The mood on the streets – at least, amongst the left-leaning youngsters – is undoubtedly and unsurprisingly that Latham represents ‘the lesser of two evils.’ Unequivocal support for the man hasn’t come from any quarter of the youth, apart from the coke-snorting sycophants who call themselves Young Labor. If Latham secures the youth vote this election – and he will – it will be signifiy nothing but a desperate attempt by kids everywhere to get John Winston Howard thrown out of Canberra at any cost. As far as most Labor-leaning punters are concerned, Latham is the number one choice not because of who he is, but for who he isn’t.

So what will we do about the fact we're only being given two choices, and both of them are fairly dubious? We could weep in the streets, demanding an end to the Westminster system and the introduction of a direct democracy. We could rise up and spill the blood of the bourgeois, creating a nation state based solely on equality. We could outright ignore Labor and the Libs, focusing all our attention on Bob Brown and his Tasmanian trees. Or we could do what we always do: suck it up like true blue Aussies and try to pick the candidate who will embarass us the least. We can look for that Gallipoli spirit inside us all and run towards the Turkish gunmen of unrepresentative pseudo-democracy, regardless of the fact we're going to get shot either way.

Whatever. All I know is that on October 9th, either Mark Latham or John Howard will be popping the champagne. Latham's thuggish disdain for (and hence obligatory opposition towards) Howard's policies may see him crowned victorious.
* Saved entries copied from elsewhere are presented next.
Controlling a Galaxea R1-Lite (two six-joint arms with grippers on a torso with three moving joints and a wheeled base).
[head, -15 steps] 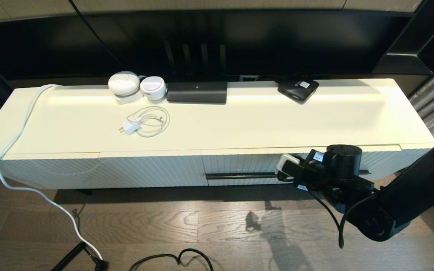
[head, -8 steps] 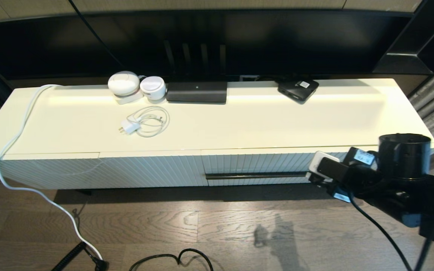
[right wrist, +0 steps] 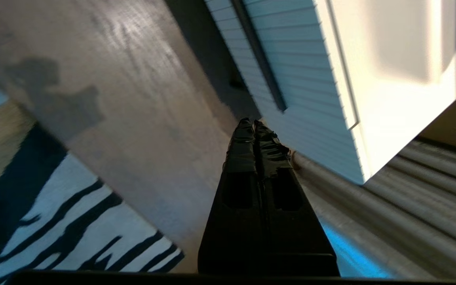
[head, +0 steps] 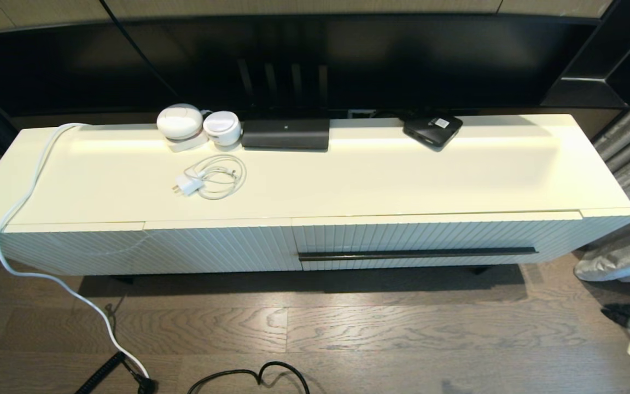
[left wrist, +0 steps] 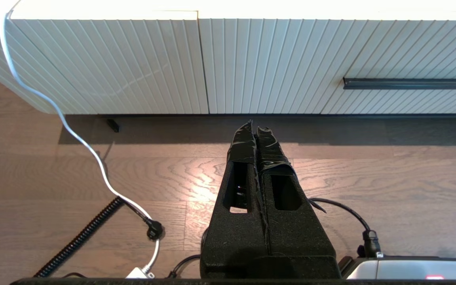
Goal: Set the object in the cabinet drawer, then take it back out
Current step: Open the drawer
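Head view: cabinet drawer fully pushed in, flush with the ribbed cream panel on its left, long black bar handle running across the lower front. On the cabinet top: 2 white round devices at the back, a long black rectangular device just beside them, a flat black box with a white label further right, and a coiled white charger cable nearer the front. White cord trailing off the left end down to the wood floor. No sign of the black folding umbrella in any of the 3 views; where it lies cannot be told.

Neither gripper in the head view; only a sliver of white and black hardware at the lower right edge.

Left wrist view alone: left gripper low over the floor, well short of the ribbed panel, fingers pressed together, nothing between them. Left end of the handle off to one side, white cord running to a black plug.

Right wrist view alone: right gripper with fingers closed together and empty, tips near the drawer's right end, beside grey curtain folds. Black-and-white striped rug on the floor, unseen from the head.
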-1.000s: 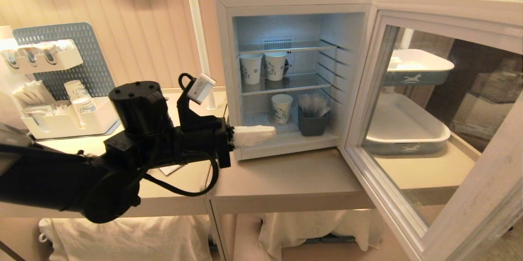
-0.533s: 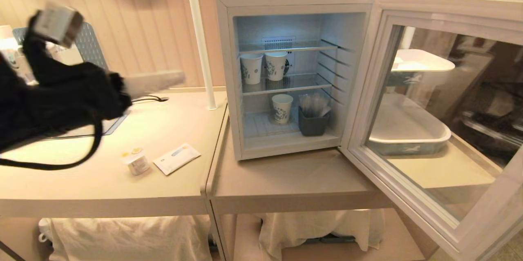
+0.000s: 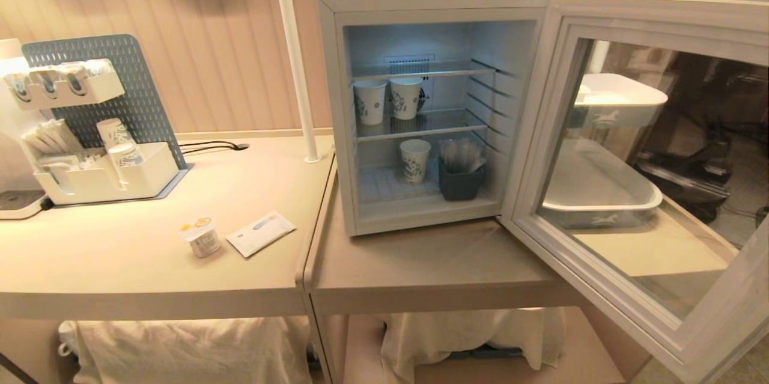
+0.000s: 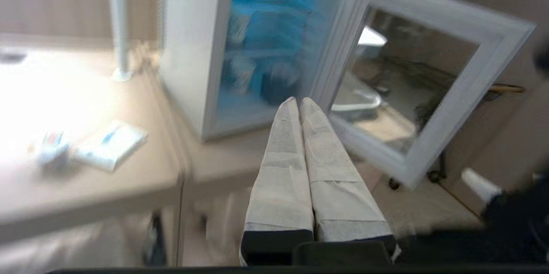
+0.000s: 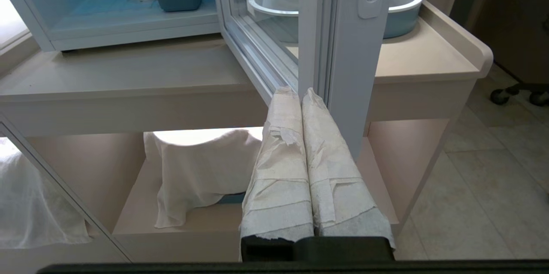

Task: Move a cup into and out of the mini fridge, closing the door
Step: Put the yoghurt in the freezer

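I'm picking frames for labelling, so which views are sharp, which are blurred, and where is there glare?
Head view: sharp throughout; the cup reads clearly and the door glass shows reflections. Left wrist view: smeared by motion, the mini fridge interior a blue blur and the tabletop washed out bright. Right wrist view: sharp, evenly lit.

The door (image 3: pixel 655 179) runs past the head view's right edge — the cup (image 4: pixel 51 152) is blurred in the left wrist view.
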You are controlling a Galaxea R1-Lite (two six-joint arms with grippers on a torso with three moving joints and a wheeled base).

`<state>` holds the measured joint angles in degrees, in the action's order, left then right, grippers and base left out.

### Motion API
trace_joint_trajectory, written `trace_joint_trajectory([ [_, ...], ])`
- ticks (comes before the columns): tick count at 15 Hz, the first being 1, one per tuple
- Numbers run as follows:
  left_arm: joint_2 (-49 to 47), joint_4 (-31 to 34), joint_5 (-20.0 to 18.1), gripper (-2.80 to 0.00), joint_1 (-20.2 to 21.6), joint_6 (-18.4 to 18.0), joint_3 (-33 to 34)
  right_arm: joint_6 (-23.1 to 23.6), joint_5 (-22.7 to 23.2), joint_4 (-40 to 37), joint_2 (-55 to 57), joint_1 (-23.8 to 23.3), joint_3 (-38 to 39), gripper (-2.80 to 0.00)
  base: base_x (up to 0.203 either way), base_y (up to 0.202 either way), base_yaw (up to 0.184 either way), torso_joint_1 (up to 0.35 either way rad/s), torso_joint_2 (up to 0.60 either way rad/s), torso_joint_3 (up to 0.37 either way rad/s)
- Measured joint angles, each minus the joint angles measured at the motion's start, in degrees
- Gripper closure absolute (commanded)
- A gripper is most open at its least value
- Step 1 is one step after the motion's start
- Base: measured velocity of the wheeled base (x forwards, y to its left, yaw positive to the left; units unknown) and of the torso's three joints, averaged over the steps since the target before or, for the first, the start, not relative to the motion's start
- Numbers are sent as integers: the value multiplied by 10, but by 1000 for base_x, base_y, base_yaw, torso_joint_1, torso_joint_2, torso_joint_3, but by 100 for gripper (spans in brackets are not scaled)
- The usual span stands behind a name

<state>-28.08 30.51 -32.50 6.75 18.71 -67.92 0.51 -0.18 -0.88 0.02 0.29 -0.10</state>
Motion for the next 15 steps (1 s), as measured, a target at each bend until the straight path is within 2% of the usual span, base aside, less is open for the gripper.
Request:
trace_joint_trajectory([
  [2, 81, 160, 72, 0, -28, -16, -37, 0, 0, 0, 0, 0, 0, 0, 0, 0, 0, 0, 0, 0],
  [4, 127, 260, 148, 0, -55, -49, -61, 0, 0, 0, 0, 0, 0, 0, 0, 0, 0, 0, 0, 0],
  [6, 170, 302, 175, 0, -64, -91, -36, 0, 0, 0, 0, 0, 0, 0, 0, 0, 0, 0, 0, 0],
  [8, 218, 300, 203, 0, -66, -138, 45, 0, 0, 0, 0, 0, 0, 0, 0, 0, 0, 0, 0, 0],
  [9, 236, 284, 232, 0, -67, -139, 93, 0, 0, 0, 0, 0, 0, 0, 0, 0, 0, 0, 0, 0],
  [10, 250, 248, 259, 0, -68, -124, 144, 0, 0, 0, 0, 0, 0, 0, 0, 0, 0, 0, 0, 0],
  [12, 266, 132, 308, 0, -68, -119, 278, 0, 0, 0, 0, -1, 0, 0, 0, 0, 0, 0, 0, 0],
  [15, 276, -99, 353, 0, -68, -177, 521, 0, 0, 0, 0, 0, 0, 0, 0, 0, 0, 0, 0, 0],
])
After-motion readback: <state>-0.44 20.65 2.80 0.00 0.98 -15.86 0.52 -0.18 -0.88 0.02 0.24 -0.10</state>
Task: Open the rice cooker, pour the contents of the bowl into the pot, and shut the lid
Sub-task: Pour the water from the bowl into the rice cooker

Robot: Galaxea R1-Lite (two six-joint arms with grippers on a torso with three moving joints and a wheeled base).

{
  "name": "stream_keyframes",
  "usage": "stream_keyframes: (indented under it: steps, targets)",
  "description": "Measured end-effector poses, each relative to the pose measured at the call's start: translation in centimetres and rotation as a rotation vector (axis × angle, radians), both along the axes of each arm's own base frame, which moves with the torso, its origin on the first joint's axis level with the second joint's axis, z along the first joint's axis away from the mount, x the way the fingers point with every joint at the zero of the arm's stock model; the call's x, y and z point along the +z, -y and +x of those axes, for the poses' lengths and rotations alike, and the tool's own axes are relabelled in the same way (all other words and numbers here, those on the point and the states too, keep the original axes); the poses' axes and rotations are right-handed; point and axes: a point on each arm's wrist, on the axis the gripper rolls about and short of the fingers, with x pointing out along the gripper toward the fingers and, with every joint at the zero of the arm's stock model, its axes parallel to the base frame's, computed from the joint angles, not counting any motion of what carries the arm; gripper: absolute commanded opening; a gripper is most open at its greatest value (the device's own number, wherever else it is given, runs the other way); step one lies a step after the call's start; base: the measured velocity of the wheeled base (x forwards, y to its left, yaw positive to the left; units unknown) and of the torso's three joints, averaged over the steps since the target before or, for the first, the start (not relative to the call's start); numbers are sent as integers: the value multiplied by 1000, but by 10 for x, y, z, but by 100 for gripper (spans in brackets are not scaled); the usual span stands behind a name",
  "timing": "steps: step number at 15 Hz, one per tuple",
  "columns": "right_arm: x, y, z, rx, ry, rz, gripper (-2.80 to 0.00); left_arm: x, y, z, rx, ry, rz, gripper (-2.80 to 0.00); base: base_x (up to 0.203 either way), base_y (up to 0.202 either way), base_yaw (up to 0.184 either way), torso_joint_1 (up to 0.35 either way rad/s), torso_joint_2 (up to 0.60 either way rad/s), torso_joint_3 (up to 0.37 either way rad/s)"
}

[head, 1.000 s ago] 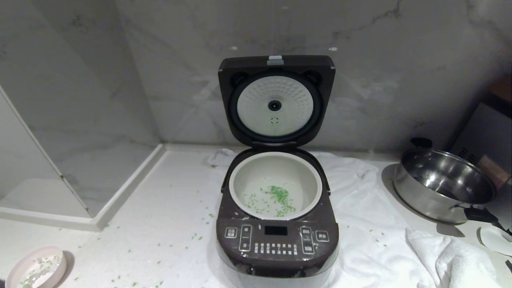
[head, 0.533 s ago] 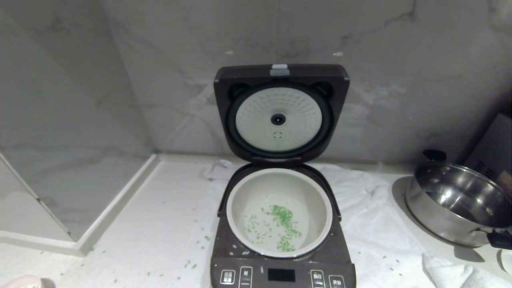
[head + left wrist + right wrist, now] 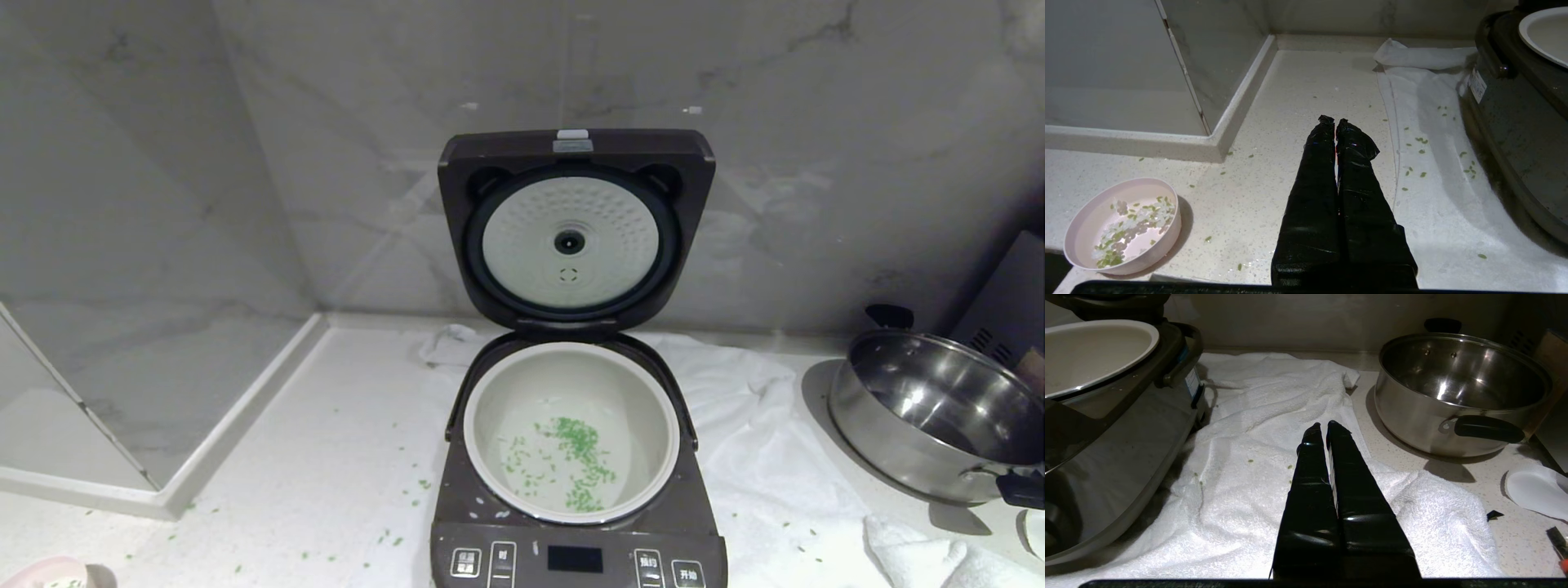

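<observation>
While the hinged dark lid (image 3: 575, 229) stands open, one dark brown-grey rice cooker (image 3: 571, 539) holds one off-white pot (image 3: 571, 384). One pale pink bowl (image 3: 1122, 224) sits left (green bits inside). My left gripper (image 3: 1335, 121) and right gripper (image 3: 1327, 426) are closed, empty.

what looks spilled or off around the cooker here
Green bits are scattered over the counter and white towel beside the rice cooker, outside the pot. The bowl still holds some. The lid stands open.
</observation>
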Motion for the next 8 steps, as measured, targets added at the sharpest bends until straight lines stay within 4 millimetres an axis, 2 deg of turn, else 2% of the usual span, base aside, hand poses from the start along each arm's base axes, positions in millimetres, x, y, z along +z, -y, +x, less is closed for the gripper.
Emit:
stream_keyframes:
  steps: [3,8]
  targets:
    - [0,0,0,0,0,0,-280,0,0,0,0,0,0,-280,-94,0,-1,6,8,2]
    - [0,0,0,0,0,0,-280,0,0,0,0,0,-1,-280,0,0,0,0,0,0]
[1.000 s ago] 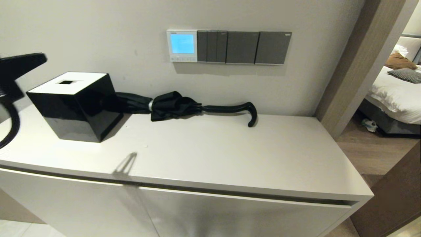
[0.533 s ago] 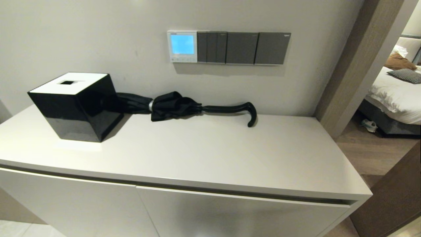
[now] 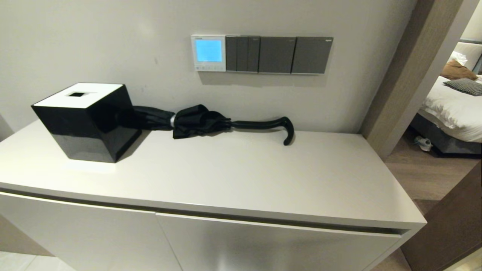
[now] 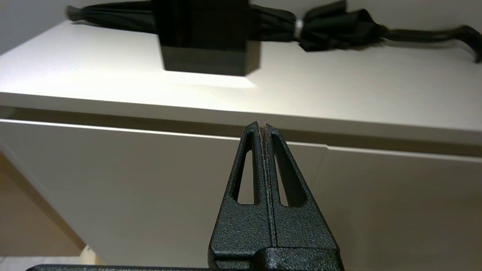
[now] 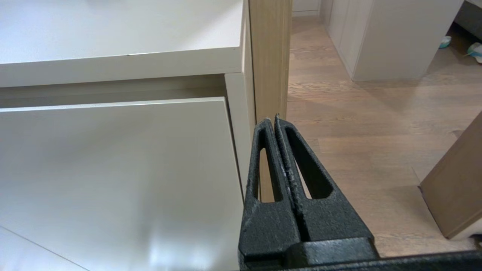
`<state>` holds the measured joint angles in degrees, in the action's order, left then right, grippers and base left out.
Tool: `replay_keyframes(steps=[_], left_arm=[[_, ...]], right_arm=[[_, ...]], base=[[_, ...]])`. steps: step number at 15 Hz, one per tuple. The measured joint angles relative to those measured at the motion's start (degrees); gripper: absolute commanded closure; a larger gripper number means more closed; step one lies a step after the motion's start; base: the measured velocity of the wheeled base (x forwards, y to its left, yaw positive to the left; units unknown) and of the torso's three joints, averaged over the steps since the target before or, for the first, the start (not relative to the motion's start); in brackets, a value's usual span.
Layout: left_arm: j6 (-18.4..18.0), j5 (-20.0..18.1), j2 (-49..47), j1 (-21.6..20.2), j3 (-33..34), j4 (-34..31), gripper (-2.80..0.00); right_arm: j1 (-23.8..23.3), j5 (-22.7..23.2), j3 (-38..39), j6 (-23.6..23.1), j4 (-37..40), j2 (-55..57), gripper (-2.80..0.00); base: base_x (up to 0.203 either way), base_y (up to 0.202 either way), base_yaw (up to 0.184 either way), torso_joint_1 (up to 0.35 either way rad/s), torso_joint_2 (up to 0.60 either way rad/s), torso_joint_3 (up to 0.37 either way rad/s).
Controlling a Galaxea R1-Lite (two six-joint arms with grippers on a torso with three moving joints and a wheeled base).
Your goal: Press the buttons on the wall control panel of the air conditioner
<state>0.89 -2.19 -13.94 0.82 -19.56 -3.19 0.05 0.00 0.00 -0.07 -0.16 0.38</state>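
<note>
Right now I see the control panel (image 3: pixel 208 52) on the wall above the cabinet (image 3: pixel 263 180), left of the dark switch plates (image 3: pixel 278 54), its buttons (image 3: pixel 208 67) under the blue screen. My left gripper (image 4: pixel 262 126) sits low before the cabinet front, jaws pressed together, empty. My right gripper (image 5: pixel 273 119) likewise, by the cabinet's corner.

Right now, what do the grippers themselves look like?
Left gripper and right gripper look alike: matte black with a grainy texture. Each finger is a tapered wedge with a long slot cut through it, rising from a blocky black base. No cables, markings or labels show. Neither appears in the head view.
</note>
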Motion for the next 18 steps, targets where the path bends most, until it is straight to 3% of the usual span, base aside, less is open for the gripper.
replay_keyframes(steps=[3,8,12,15,18], left_arm=[[-0.6,-1.3,3.6,-1.5,3.6,-1.9,0.00],[-4.7,3.9,12.3,-1.5,12.5,-2.6,0.00],[-4.8,5.2,13.8,-1.4,16.1,1.9,0.00],[-6.4,7.7,13.9,-1.4,18.8,9.5,0.00],[-8.1,7.1,14.0,-1.4,19.5,9.3,0.00]], right_arm=[[0.0,0.0,0.0,0.0,0.0,0.0,0.00],[0.0,0.0,0.0,0.0,0.0,0.0,0.00],[0.0,0.0,0.0,0.0,0.0,0.0,0.00],[0.0,0.0,0.0,0.0,0.0,0.0,0.00],[0.0,0.0,0.0,0.0,0.0,0.0,0.00]], base=[[0.000,0.000,0.000,0.000,0.00,0.000],[0.000,0.000,0.000,0.000,0.00,0.000],[0.000,0.000,0.000,0.000,0.00,0.000],[0.000,0.000,0.000,0.000,0.00,0.000],[0.000,0.000,0.000,0.000,0.00,0.000]])
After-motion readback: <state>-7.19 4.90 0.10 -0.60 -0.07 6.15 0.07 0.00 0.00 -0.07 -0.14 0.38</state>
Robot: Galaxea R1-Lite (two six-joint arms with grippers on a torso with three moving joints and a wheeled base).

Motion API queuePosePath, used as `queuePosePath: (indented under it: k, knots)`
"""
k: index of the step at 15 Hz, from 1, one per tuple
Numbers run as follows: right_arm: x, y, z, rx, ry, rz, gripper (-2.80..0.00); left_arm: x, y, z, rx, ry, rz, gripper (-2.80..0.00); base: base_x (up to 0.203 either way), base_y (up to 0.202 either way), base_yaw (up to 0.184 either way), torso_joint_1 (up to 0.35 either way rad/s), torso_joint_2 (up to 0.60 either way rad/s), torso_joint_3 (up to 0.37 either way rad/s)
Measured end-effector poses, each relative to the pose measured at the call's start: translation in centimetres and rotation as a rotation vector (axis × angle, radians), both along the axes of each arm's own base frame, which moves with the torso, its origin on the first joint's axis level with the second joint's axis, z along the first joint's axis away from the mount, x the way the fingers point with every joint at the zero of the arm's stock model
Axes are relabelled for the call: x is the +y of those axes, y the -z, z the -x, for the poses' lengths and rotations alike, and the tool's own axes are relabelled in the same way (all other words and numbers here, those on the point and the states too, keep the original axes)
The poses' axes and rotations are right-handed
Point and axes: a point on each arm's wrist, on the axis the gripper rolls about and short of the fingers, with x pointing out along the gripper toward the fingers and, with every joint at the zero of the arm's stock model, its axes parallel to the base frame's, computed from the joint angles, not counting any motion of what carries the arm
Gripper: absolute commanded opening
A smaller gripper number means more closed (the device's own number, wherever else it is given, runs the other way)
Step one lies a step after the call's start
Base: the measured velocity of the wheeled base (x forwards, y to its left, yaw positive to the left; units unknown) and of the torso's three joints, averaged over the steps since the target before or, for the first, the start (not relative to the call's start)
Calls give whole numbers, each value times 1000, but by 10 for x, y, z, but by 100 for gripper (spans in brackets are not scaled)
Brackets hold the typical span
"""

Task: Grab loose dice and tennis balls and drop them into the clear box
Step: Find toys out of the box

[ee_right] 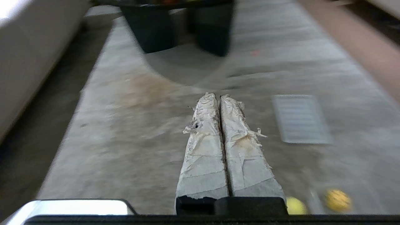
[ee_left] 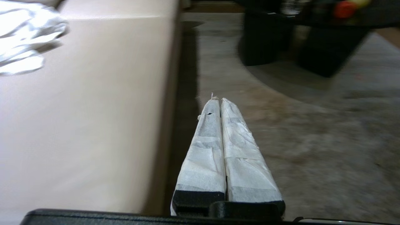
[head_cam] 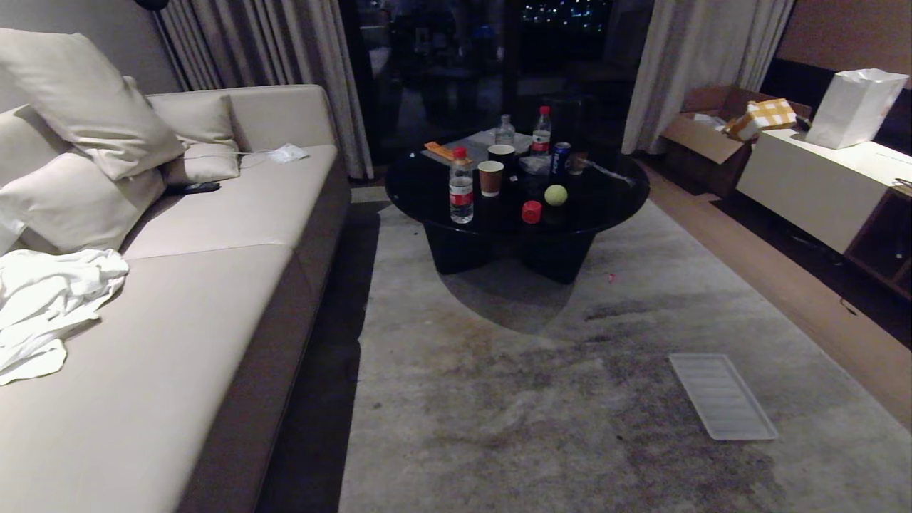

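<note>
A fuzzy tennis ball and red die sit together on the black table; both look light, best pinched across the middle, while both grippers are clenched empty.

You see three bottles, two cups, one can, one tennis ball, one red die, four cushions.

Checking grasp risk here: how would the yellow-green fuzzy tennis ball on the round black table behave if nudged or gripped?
The yellow-green fuzzy tennis ball is round, so a nudge would probably roll it across the glossy round black table. Its felt probably grips well. The red rounded die beside it might stop it.
</note>
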Motion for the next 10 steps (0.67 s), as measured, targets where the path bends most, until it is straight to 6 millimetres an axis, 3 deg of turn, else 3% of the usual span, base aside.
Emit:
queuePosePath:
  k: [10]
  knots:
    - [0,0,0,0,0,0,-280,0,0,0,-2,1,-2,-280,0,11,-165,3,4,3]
Howard's predictable brand of scare tactics and selective number-crunching could see him add another four years to his already impressive tally.

At this point, there’s no sure way to tell who will take out the title. Not even the polls can help us: many show that Howard is seen as a sickening embarrassment to everything good and right, and yet those same Howard-haters will still list the Libs as their number one choice. People are lost and confused, mired in insidious lies and tempting half-truths. No one knows what they want – and they only have until October 9th to work it out.